Politica e Governi parlano solo di produzione. Senza un massiccio sforzo per incentivare la creazione della domanda, i prezzi non potranno allinearsi in modo sostenibile se non in un orizzonte di medio-lungo periodo. Tale sforzo può avvenire solo nel periodo di transizione energetica, con una revisione dei sistemi normativo-regolatori, politiche di supporto e incentivi alla produzione domestica e ai consumi. In questo modo, si potrà accelerare il sorpasso della domanda di idrogeno pulito su quello di origine fossile, bilanciare domanda e offerta, giustificare investimenti in infrastrutture e progetti, impattare sulla sostenibilità del prezzo dell’idrogeno e delle fonti usate per la sua estrazione e, perché no, mandare fuori mercato il prezzo della CO 2 con una revisione dell’Emission Trading System.
Per avere un ruolo nel processo di decarbonizzazione del sistema energetico, l’idrogeno dovrà avere un indirizzo d’uso molto preciso fin da ora. Ad esempio, non essere usato nei settori elettrificabili e nel trasporto leggero, ma concentrarsi nel trasporto pesante e nell’industria hard-to-abate. Questa scrematura permetterebbe d’impostare un piano di lungo periodo per cercare di massimizzare il potenziale dell’idrogeno pulito nelle transizioni e sistemi energetici, in linea con gli obiettivi climatici globali e contribuendo alla diversità e sicurezza dei mix energetici nazionali e regionali.

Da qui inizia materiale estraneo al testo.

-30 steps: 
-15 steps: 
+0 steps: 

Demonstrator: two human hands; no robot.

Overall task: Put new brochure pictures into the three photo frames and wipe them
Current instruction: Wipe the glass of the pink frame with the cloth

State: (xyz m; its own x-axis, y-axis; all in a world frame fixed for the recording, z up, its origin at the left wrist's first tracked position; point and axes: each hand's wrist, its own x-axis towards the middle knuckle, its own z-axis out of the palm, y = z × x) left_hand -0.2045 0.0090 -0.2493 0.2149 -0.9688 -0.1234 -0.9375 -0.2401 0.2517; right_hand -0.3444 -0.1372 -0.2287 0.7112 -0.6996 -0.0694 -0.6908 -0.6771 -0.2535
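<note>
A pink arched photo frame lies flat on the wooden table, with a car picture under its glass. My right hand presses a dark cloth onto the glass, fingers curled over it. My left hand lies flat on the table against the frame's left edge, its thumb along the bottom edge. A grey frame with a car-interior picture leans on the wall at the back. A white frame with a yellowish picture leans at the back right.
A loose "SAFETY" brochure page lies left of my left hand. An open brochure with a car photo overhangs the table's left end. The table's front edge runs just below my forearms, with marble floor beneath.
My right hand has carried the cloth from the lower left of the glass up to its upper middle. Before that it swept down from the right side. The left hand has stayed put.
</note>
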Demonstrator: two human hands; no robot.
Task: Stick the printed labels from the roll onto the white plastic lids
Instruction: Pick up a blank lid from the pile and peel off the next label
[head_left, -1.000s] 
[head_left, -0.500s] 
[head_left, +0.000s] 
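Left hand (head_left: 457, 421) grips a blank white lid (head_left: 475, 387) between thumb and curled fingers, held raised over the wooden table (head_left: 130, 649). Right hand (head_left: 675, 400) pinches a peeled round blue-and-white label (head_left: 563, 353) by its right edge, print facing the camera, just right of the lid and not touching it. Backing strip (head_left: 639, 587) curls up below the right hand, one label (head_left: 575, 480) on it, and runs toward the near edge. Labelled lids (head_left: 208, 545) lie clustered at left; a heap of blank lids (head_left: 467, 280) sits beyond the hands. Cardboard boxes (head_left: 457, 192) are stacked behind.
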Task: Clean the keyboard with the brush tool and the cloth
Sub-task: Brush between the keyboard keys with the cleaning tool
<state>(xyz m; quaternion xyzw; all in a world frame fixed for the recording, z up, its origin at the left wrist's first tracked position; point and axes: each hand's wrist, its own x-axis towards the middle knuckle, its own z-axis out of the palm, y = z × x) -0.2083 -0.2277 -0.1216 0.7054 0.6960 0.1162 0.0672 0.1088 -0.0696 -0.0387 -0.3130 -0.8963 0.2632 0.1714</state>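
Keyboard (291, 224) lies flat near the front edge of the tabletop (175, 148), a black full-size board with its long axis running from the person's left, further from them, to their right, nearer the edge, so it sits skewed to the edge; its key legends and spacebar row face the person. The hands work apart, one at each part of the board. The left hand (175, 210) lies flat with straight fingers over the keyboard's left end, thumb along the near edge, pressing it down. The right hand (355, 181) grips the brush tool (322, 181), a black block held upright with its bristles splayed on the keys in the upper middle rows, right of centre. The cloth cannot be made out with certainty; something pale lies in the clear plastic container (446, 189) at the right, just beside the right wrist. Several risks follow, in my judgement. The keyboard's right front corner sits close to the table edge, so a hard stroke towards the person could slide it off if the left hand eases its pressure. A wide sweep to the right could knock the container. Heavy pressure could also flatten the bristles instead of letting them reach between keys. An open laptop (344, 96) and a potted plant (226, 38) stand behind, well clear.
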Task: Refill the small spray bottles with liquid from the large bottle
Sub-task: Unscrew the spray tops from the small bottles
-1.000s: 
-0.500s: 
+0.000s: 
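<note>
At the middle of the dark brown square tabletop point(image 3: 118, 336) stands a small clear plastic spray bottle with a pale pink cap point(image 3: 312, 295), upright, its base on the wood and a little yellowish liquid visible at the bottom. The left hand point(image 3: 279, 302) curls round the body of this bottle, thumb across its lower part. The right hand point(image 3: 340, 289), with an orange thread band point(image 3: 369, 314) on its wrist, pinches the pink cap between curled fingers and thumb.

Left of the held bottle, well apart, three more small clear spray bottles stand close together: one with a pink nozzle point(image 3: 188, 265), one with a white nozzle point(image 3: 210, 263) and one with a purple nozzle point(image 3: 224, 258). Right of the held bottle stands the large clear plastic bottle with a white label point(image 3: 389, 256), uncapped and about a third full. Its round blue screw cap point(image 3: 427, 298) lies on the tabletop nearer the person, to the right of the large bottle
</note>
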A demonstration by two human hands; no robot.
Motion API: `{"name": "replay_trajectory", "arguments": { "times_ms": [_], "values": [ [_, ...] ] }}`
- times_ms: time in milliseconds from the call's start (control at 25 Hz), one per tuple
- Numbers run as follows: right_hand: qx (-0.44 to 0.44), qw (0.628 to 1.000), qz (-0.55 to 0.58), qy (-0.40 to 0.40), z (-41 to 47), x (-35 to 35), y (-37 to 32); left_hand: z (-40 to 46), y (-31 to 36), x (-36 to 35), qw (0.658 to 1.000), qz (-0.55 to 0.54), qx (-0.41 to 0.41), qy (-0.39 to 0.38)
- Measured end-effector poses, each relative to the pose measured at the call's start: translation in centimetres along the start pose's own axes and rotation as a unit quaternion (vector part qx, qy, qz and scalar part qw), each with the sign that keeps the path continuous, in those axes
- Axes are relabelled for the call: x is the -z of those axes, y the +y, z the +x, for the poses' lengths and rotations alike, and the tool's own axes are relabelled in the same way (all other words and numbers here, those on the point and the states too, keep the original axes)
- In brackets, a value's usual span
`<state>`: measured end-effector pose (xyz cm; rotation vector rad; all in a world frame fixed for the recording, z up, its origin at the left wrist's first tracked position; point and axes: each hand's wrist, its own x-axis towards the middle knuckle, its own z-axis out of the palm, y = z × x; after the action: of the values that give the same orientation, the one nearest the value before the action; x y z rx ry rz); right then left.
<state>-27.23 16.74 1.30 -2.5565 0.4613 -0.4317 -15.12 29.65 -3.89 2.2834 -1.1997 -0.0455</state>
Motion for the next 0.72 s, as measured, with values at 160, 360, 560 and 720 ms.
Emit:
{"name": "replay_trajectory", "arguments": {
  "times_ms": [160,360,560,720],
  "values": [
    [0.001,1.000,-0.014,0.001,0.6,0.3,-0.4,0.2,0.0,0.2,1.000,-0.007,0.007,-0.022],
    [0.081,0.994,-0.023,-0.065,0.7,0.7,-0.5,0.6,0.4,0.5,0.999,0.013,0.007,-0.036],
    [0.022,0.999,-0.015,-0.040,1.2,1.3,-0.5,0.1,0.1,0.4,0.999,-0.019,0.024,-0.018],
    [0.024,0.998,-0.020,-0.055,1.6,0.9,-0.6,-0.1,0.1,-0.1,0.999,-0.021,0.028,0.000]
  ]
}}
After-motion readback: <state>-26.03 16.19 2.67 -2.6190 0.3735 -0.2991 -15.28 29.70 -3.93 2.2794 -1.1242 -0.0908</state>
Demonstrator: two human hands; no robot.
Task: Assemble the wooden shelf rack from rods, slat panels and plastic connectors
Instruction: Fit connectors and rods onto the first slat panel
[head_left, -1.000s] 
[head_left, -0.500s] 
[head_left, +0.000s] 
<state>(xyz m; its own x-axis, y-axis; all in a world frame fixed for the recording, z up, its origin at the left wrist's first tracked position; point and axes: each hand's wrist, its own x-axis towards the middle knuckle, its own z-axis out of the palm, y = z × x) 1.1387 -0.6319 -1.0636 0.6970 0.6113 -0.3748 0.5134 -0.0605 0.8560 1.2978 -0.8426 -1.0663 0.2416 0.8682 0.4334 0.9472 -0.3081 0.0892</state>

Ultimo aspetto riguarda l’Italia. Dovrà cercare di sfruttare la filiera dell’idrogeno per rafforzare il proprio ruolo nella regione Euro-Mediterranea. Per farlo, oltre a sviluppare una filiera nazionale dell’idrogeno, l’Italia dovrebbe farsi promotrice della creazione di capacità di produzione e infrastrutture interconnesse con la regione BMENA. Germania, Francia, Spagna, Olanda e Portogallo si sono già mossi. Un segnale che Roma deve cogliere. A ciò va aggiunto che l’alto costo del trasporto dell’idrogeno comporterà, almeno per i prossimi anni, un suo consumo maggiore dove viene prodotto o nelle sue vicinanze. L’Italia può giocare la carta del nearshoring o “prossimità globalizzata”. Grazie alla sua posizione geografica e all’interconnessa rete gasiera può garantire sostenibilità prima degli altri e agire come hub di entrata del Mediterraneo e dell’Europea in proiezione Nord. Peraltro, a tutto vantaggio della UE che vedrebbe, da un lato, realizzata la strategia di usare l’idrogeno per realizzare una leadership industriale e rafforzare l’autonomia strategica, e, dall’altro lato, consolidare la politica di Vicinato con i Paesi confinanti meridionali e orientali fondamentale per la stabilità regionale.
Una cooperazione trans-regionale a guida mediterranea con in testa l’Italia realizzerebbe quel “multipolarismo imperfetto dell’idrogeno” che è la migliore soluzione per aumentare la capacità di produzione, ridurre i prezzi in modo accelerato, lavorare con standard normativo-regolatori culturalmente simili, sfruttare le linee di trasporto esistenti, aumentare l’efficienza della logistica e delle industrie pesanti energivore, il tutto in modo più eco-sostenibile.